We're pretty liberal up here in Canada and with that often comes attacks of being politically correct to a fault. What the Baltimore Examiner's editors fail to understand, however, is that the RCMP commissioner's statement was incredibly specific as to employment status only.

That wasn't good enough for the BE's editors. They then went on to bash Canada and further distort the facts.

Canadian demographics clearly identify our northern neighbor’s population roots in Britain, France, Ireland and Germany. Canadians identifying themselves as immigrants from Middle Eastern and other nations with majority Muslim populations make up barely incidental percentages of the total. Canada is also a mostly secular nation, with Christianity being the dominant choice among those who identify with a religious faith. William, Jack (or Jacques) and Mary are typical and familiar names heard on the street.

Let's put aside the fact that this editorial has already moved way beyond the bounds of the 'strata' expressed by the RCMP and follow the bouncing ball. Statistics Canada shows that almost 40% of Canadians self-identify simply as 'Canadian'.

And, what of this 'mostly secular nation' (which is commonly used to show just how godless liberalism is. See: Coulter, Ann)? Stats Can shows that only 16.2% of Canadians identify themselves as having 'no religion'. It should be noted, however, that even that number does not accurately reflect people who consider themselves as atheistic since many people actually believe in a religion's tenets but consider themselves to be 'spiritual' rather than 'religious' and do not attend organized religion services.

On to the next distortion...

The accused conspirators come mostly from places like the United Arab Emirates, Egypt and Somalia. All have names common in Riyadh or Damascus like Saad, Abdul, Fahid and Mohammed. All are practicing Muslims. Most have been in Canada for only a few years. All sported traditional Muslim beards and requested Qurans when arrested. All but two are teens or in their early 20s.

Well, isn't that interesting? Obviously the editors of this piece missed the whole 'homegrown terrorism' aspect of this story that's been splashed all over TV screens and newspapers since the arrests happened. Homegrown. Almost all suspects born in Canada. What possible excuse can an editor have for missing those facts?

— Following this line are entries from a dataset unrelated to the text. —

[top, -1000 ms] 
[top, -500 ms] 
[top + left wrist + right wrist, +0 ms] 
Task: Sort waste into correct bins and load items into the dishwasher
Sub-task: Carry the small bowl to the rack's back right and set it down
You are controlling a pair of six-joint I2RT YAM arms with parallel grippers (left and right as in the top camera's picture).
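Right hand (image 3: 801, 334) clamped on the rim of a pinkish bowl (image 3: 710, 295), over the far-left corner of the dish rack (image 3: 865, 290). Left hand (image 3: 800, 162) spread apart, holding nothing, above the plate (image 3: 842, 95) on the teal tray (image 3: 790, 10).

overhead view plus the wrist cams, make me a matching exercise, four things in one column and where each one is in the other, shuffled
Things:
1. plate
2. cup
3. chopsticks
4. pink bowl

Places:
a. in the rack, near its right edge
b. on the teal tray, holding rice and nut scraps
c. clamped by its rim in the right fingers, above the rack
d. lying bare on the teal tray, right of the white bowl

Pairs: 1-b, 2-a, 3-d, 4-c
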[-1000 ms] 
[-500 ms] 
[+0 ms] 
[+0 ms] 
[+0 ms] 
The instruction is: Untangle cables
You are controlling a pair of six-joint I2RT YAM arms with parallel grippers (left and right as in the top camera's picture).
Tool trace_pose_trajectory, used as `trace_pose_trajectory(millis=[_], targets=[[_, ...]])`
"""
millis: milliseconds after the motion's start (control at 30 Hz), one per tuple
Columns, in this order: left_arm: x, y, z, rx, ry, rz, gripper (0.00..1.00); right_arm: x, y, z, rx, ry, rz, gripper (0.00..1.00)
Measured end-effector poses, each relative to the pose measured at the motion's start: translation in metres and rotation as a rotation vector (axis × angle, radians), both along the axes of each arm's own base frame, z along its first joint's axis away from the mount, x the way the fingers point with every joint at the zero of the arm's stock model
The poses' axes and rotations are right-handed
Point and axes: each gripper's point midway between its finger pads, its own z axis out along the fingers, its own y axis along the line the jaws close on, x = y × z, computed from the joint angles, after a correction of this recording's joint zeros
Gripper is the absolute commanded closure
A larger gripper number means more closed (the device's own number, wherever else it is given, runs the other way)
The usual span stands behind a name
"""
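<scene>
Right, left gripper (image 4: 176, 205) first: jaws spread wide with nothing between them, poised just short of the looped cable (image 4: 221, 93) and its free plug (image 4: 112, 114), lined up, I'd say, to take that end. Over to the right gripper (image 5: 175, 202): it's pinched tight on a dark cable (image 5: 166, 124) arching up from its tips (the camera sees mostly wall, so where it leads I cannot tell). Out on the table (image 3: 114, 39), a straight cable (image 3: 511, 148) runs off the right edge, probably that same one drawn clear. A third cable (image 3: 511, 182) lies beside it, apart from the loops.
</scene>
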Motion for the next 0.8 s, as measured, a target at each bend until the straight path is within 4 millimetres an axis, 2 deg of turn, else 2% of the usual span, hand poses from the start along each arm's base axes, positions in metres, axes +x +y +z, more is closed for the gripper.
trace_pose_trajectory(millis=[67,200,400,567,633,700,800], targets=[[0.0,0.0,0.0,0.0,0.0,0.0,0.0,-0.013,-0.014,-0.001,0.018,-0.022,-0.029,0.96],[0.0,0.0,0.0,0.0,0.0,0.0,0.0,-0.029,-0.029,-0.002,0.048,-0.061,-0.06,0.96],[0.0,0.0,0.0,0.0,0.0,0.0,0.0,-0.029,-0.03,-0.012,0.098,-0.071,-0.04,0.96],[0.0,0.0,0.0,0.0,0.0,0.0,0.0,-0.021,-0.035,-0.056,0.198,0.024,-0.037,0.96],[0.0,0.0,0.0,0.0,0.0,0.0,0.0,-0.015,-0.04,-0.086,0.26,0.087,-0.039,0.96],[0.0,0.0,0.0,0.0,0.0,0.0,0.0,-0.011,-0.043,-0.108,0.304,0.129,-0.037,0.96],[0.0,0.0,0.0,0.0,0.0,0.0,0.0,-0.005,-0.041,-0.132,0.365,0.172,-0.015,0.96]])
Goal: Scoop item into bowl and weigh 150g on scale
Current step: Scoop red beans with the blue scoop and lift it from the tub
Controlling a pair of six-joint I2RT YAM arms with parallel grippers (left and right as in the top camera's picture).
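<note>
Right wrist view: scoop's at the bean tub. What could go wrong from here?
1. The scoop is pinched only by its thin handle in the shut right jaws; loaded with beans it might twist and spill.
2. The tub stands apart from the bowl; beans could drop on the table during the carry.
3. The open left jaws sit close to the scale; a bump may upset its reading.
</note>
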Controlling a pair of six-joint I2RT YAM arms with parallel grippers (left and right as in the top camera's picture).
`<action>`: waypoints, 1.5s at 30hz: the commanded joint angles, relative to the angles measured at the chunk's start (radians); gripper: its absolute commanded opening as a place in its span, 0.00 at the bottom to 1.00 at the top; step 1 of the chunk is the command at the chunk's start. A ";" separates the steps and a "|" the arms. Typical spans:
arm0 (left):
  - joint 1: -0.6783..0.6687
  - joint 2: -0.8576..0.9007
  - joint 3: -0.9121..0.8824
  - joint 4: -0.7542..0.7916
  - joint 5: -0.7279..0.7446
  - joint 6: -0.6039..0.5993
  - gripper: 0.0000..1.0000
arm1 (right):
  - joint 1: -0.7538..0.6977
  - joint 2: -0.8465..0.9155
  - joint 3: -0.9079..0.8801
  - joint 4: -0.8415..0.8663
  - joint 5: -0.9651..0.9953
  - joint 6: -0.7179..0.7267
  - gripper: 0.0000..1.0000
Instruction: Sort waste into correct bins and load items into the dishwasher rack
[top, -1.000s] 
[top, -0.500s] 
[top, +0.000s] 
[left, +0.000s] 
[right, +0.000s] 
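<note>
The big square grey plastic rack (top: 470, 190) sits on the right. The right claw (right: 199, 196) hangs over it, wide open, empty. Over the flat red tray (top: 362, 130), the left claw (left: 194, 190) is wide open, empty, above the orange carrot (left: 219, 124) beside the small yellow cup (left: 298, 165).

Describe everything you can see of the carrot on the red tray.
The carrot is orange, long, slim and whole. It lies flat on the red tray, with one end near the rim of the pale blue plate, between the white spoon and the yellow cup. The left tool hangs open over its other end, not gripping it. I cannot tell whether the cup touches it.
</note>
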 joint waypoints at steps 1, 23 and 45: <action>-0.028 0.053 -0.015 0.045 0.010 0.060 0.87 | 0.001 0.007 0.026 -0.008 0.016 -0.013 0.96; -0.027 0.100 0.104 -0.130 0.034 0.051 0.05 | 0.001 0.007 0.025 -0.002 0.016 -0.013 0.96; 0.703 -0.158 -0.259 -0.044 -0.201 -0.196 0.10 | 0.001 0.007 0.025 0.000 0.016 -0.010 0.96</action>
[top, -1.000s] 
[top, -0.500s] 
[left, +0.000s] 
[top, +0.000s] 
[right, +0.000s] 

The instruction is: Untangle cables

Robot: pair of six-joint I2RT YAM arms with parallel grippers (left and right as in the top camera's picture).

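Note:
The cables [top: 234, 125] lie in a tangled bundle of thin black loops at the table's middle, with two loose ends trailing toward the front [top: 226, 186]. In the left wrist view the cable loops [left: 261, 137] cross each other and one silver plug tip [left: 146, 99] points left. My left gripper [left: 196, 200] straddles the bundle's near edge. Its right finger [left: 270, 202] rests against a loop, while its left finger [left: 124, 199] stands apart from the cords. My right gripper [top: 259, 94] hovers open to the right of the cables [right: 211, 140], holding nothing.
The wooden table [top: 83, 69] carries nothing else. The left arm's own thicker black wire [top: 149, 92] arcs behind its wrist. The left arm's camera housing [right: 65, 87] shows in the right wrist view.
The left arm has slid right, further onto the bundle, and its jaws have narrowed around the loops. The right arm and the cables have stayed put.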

Clearly, these men would never be mistaken for aspiring Stanley Cup winners, because their profiles simply don’t square with the Canada displayed by its demographics and dominant culture. Their profiles, however, closely match those of the Sept. 11 hijackers and the 1993 World Trade Center bombers, among others. So why not call them what they in fact are, which is Muslim immigrants accused of being jihadist terrorists?

How about because they're not immigrants?

Because in the PC world — where no culture is any “better” or “worse” than any other — nobody is allowed to speak in any way that might ever be conceived as an ethnic or nationalistic slight. That is why the “they are just like us” meme is such a familiar part of the official and mainstream media descriptions of those accused of terrorist planning and crimes.

And, this editorial is why people like me say: get your damn facts straight, you wankers. Is that un-politically correct enough for you?